■ Problem to solve
Copy out all the data, word for word.

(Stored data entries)
◇ ◇ ◇ ◇

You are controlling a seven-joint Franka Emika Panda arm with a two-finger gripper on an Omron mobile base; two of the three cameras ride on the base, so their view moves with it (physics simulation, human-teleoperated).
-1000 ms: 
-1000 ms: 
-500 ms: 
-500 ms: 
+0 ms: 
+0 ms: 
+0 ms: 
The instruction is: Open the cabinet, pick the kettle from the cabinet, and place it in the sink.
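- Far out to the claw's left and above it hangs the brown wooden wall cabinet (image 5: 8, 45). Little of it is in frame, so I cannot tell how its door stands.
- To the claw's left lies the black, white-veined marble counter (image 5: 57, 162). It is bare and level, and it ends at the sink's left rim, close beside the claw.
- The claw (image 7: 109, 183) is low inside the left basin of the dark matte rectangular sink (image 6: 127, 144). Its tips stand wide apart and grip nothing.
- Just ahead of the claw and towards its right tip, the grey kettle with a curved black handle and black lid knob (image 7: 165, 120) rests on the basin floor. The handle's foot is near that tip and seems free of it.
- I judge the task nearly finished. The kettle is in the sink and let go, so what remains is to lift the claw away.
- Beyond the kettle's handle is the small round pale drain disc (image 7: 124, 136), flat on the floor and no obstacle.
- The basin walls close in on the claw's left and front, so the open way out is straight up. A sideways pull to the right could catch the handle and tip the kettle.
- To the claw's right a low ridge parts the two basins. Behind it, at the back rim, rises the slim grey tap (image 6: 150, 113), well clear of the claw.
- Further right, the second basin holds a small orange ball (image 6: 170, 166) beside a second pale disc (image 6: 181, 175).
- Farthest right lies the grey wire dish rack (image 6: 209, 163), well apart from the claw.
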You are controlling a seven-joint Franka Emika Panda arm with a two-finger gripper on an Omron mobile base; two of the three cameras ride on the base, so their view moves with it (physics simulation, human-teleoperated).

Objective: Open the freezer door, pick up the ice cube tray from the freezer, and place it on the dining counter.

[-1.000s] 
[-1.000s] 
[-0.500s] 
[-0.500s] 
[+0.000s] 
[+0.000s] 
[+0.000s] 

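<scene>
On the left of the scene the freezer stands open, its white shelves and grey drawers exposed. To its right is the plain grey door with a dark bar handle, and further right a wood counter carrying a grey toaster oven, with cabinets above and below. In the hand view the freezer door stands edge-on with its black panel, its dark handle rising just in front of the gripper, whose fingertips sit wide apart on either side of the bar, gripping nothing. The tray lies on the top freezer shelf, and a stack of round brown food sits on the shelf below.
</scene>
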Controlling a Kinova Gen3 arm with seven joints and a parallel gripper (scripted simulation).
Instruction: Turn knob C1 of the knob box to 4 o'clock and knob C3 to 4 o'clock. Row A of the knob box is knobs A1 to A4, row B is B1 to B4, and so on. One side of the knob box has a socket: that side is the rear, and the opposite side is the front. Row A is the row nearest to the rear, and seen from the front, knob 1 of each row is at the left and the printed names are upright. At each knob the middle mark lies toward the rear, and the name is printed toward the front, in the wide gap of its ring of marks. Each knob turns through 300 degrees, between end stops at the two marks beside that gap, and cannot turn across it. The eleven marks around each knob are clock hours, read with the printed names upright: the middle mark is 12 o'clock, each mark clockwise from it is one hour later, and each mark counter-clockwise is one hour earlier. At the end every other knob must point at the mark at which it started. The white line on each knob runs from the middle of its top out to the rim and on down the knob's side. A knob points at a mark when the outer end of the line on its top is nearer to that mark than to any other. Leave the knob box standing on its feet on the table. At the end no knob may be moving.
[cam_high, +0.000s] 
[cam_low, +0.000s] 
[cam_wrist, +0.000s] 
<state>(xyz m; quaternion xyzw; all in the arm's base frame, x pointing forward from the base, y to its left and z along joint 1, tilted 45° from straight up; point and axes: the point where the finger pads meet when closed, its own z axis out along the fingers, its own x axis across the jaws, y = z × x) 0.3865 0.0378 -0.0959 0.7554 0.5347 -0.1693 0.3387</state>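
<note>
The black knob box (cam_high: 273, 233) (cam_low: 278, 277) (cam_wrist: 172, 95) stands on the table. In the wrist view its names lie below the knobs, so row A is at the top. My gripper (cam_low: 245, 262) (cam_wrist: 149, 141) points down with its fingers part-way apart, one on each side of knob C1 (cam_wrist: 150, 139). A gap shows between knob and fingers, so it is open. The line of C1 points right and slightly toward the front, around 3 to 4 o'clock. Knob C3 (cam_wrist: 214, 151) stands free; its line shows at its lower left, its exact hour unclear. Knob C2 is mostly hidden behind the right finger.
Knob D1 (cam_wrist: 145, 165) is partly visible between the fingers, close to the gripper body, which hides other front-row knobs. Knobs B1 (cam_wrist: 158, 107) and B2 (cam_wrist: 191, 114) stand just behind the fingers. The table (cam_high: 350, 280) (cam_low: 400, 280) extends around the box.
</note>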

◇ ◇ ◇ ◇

■ Written answer
You are controlling a seven-joint Franka Emika Panda arm with a two-finger gripper on an Omron mobile base; two of the three cameras ride on the base, so their view moves with it (physics simulation, human-teleoperated).
-1000 ms: 
-1000 ms: 
-500 ms: 
-500 ms: 
+0 ms: 
+0 ms: 
+0 ms: 
The instruction is: Open the cabinet, pick the kettle from the cabinet, and place it in the sink.
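- Far out to the claw's left and above it hangs the brown wooden wall cabinet (image 5: 8, 45). Little of it is in frame, so I cannot tell how its door stands.
- To the claw's left lies the black, white-veined marble counter (image 5: 57, 162). It is bare and level, and it ends at the sink's left rim, close beside the claw.
- The claw (image 7: 109, 183) is low inside the left basin of the dark matte rectangular sink (image 6: 127, 144). Its tips stand wide apart and grip nothing.
- Just ahead of the claw and towards its right tip, the grey kettle with a curved black handle and black lid knob (image 7: 165, 120) rests on the basin floor. The handle's foot is near that tip and seems free of it.
- I judge the task nearly finished. The kettle is in the sink and let go, so what remains is to lift the claw away.
- Beyond the kettle's handle is the small round pale drain disc (image 7: 124, 136), flat on the floor and no obstacle.
- The basin walls close in on the claw's left and front, so the open way out is straight up. A sideways pull to the right could catch the handle and tip the kettle.
- To the claw's right a low ridge parts the two basins. Behind it, at the back rim, rises the slim grey tap (image 6: 150, 113), well clear of the claw.
- Further right, the second basin holds a small orange ball (image 6: 170, 166) beside a second pale disc (image 6: 181, 175).
- Farthest right lies the grey wire dish rack (image 6: 209, 163), well apart from the claw.
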You are controlling a seven-joint Franka Emika Panda arm with a two-finger gripper on an Omron mobile base; two of the three cameras ride on the base, so their view moves with it (physics simulation, human-teleoperated).

Objective: Open the freezer door, pick up the ice cube tray from the freezer, and place it on the dining counter.

[-1.000s] 
[-1.000s] 
[-0.500s] 
[-0.500s] 
[+0.000s] 
[+0.000s] 
[+0.000s] 

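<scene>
On the left of the scene the freezer stands open, its white shelves and grey drawers exposed. To its right is the plain grey door with a dark bar handle, and further right a wood counter carrying a grey toaster oven, with cabinets above and below. In the hand view the freezer door stands edge-on with its black panel, its dark handle rising just in front of the gripper, whose fingertips sit wide apart on either side of the bar, gripping nothing. The tray lies on the top freezer shelf, and a stack of round brown food sits on the shelf below.
</scene>
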Controlling a Kinova Gen3 arm with seven joints and a parallel gripper (scripted simulation).
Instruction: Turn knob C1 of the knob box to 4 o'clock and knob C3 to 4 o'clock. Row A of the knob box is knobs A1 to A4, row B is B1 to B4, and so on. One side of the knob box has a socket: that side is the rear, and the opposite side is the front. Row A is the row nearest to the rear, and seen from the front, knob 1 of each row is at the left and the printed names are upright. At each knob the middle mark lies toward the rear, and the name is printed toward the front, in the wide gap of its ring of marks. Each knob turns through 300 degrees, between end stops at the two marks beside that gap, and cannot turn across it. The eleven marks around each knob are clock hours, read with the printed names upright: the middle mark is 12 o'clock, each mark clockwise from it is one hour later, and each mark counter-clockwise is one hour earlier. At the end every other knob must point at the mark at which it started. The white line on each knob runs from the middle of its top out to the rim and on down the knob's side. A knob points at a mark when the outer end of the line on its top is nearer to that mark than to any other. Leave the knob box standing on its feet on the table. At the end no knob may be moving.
[cam_high, +0.000s] 
[cam_low, +0.000s] 
[cam_wrist, +0.000s] 
<state>(xyz m; quaternion xyzw; all in the arm's base frame, x pointing forward from the base, y to its left and z along joint 1, tilted 45° from straight up; point and axes: the point where the finger pads meet when closed, its own z axis out along the fingers, its own x axis across the jaws, y = z × x) 0.3865 0.0378 -0.0959 0.7554 0.5347 -0.1693 0.3387</state>
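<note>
The black knob box (cam_high: 273, 233) (cam_low: 278, 277) (cam_wrist: 172, 95) stands on the table. In the wrist view its names lie below the knobs, so row A is at the top. My gripper (cam_low: 245, 262) (cam_wrist: 149, 141) points down with its fingers part-way apart, one on each side of knob C1 (cam_wrist: 150, 139). A gap shows between knob and fingers, so it is open. The line of C1 points right and slightly toward the front, around 3 to 4 o'clock. Knob C3 (cam_wrist: 214, 151) stands free; its line shows at its lower left, its exact hour unclear. Knob C2 is mostly hidden behind the right finger.
Knob D1 (cam_wrist: 145, 165) is partly visible between the fingers, close to the gripper body, which hides other front-row knobs. Knobs B1 (cam_wrist: 158, 107) and B2 (cam_wrist: 191, 114) stand just behind the fingers. The table (cam_high: 350, 280) (cam_low: 400, 280) extends around the box.
</note>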

What came before is the finished answer.